**YOUR ASSIGNMENT:** What lines in the entries hold the string "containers"? List them.

+++ RECORDS SUPPLIED

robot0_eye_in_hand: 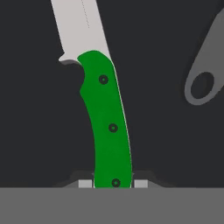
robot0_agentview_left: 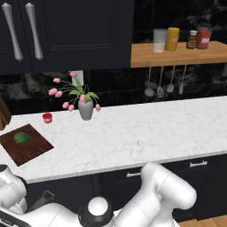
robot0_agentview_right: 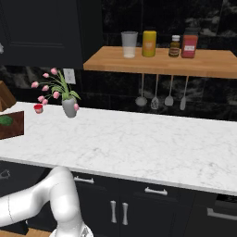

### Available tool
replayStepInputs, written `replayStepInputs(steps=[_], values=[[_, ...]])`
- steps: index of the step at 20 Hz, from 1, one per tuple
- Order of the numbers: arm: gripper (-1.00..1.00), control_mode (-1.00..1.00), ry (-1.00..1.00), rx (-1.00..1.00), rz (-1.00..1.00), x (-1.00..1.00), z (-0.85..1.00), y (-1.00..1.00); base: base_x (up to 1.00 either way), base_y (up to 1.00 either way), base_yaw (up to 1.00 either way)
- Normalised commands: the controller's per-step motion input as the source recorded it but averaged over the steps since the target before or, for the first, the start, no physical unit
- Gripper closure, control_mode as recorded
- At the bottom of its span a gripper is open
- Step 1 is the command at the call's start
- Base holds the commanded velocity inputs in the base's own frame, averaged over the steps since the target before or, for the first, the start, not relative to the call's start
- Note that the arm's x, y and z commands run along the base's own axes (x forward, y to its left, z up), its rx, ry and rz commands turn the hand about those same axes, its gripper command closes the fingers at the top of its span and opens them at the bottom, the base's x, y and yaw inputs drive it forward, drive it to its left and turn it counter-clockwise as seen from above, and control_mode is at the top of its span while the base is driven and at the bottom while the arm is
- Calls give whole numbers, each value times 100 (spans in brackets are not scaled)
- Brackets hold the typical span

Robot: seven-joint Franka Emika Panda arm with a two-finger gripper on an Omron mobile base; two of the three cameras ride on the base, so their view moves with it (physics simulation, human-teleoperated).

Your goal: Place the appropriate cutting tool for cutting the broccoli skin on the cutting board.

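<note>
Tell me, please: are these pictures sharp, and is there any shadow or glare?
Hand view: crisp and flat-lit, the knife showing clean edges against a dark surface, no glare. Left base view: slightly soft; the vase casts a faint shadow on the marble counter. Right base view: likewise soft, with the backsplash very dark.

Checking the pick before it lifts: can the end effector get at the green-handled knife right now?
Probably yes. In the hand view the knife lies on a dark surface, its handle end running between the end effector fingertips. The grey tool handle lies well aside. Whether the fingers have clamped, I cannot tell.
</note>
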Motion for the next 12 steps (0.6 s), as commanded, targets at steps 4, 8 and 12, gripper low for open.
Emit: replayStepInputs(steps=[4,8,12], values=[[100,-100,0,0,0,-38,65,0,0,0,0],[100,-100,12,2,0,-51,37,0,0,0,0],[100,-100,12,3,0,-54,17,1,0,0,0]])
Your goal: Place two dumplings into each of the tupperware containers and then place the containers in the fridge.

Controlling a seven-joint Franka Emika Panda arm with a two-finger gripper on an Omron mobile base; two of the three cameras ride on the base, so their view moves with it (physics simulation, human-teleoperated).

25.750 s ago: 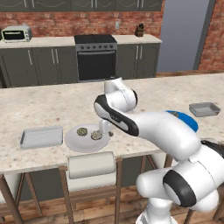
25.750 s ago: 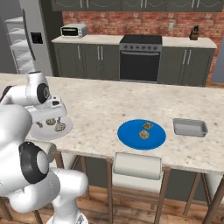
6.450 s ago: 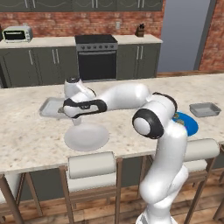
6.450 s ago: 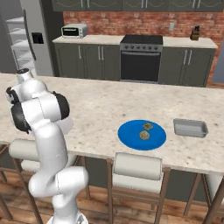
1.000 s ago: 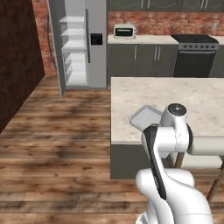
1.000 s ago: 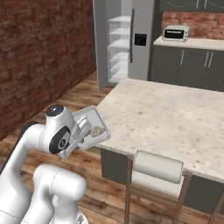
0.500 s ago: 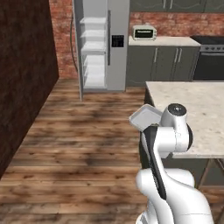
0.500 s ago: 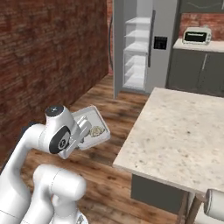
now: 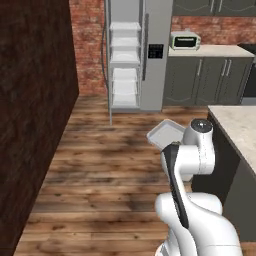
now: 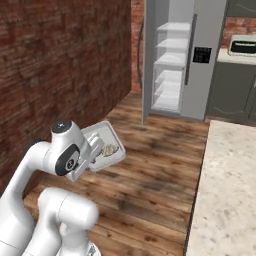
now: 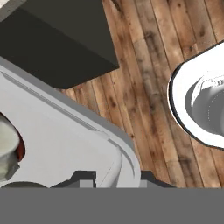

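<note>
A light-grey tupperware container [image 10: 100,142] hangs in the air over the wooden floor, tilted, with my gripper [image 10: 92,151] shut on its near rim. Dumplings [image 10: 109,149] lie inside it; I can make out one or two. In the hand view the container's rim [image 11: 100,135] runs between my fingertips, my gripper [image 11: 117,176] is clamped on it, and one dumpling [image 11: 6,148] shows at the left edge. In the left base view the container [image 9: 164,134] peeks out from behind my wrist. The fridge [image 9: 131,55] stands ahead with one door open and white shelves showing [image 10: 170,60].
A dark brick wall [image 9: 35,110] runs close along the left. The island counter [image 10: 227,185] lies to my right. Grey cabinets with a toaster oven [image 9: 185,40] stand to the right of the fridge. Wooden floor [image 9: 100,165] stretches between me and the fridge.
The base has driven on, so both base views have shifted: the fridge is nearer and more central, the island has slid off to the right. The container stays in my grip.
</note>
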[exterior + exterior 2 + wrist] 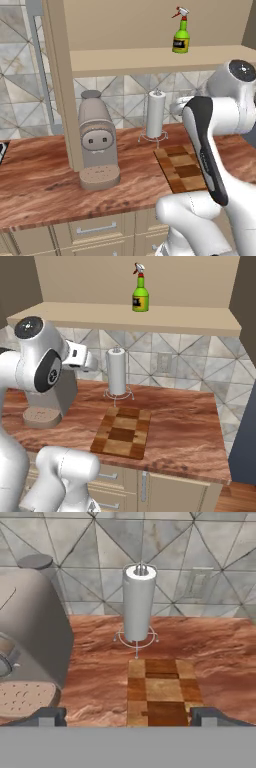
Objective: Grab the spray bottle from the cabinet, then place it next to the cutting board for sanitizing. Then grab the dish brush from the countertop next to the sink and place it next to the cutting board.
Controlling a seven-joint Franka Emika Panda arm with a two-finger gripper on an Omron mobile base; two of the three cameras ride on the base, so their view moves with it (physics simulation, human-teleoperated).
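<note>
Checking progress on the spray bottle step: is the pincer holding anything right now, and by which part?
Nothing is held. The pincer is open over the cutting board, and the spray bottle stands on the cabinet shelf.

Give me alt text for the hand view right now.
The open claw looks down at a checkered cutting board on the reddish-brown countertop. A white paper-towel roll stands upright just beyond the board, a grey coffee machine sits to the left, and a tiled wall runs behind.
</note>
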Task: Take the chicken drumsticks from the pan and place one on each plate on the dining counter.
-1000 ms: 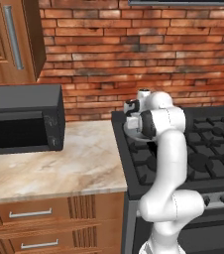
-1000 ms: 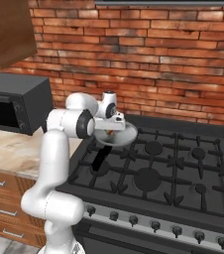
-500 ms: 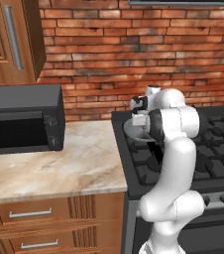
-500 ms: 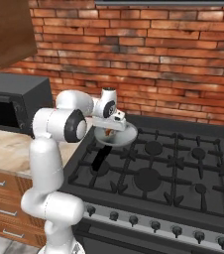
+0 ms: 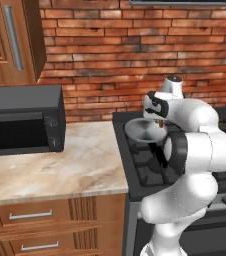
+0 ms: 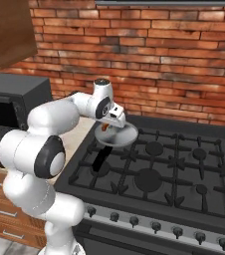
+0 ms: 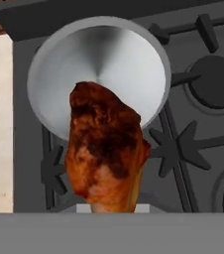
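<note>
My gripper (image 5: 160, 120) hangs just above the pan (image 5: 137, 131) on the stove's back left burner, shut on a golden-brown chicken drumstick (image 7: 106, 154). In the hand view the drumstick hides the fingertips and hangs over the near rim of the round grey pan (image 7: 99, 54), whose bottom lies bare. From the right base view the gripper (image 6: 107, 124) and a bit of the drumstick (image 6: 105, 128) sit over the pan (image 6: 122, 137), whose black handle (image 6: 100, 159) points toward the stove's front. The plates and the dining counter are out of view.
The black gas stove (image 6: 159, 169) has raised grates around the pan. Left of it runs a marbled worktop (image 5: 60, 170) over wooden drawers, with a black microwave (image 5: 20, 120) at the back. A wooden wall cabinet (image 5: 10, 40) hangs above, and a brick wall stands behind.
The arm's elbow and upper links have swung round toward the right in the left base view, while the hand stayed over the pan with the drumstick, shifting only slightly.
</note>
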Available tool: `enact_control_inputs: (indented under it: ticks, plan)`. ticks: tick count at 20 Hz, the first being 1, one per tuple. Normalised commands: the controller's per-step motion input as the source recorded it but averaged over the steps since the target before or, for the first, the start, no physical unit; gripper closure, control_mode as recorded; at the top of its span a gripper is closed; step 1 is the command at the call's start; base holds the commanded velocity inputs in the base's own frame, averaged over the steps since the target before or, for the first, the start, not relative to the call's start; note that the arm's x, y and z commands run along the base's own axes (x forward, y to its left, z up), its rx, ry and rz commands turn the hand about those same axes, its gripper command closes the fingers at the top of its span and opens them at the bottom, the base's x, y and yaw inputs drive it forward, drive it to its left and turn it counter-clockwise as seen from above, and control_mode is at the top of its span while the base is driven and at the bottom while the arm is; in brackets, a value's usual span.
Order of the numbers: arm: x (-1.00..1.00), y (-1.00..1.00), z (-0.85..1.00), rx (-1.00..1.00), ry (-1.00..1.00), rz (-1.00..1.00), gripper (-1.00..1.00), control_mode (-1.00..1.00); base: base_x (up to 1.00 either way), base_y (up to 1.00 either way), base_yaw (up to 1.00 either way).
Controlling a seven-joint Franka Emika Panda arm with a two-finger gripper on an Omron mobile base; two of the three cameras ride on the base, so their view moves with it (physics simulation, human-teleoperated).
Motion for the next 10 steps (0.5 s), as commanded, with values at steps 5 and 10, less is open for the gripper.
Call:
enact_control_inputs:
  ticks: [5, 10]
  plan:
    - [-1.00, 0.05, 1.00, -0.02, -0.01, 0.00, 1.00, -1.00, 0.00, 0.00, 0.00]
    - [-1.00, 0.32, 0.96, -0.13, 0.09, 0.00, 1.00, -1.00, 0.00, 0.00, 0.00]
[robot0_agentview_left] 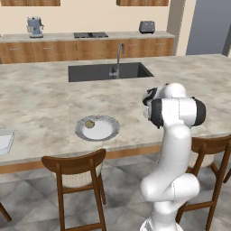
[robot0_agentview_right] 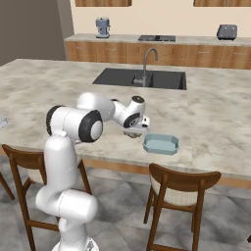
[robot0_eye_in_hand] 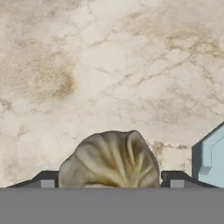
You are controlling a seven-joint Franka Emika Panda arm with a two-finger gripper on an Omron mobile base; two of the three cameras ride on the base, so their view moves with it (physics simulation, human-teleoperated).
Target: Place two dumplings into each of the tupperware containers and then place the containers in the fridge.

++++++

**ANSWER BOX:**
Your goal: Place two dumplings into each of the tupperware containers and then place the containers in the fridge.
Target: Place two dumplings into each of the tupperware containers and then place the containers in the fridge.

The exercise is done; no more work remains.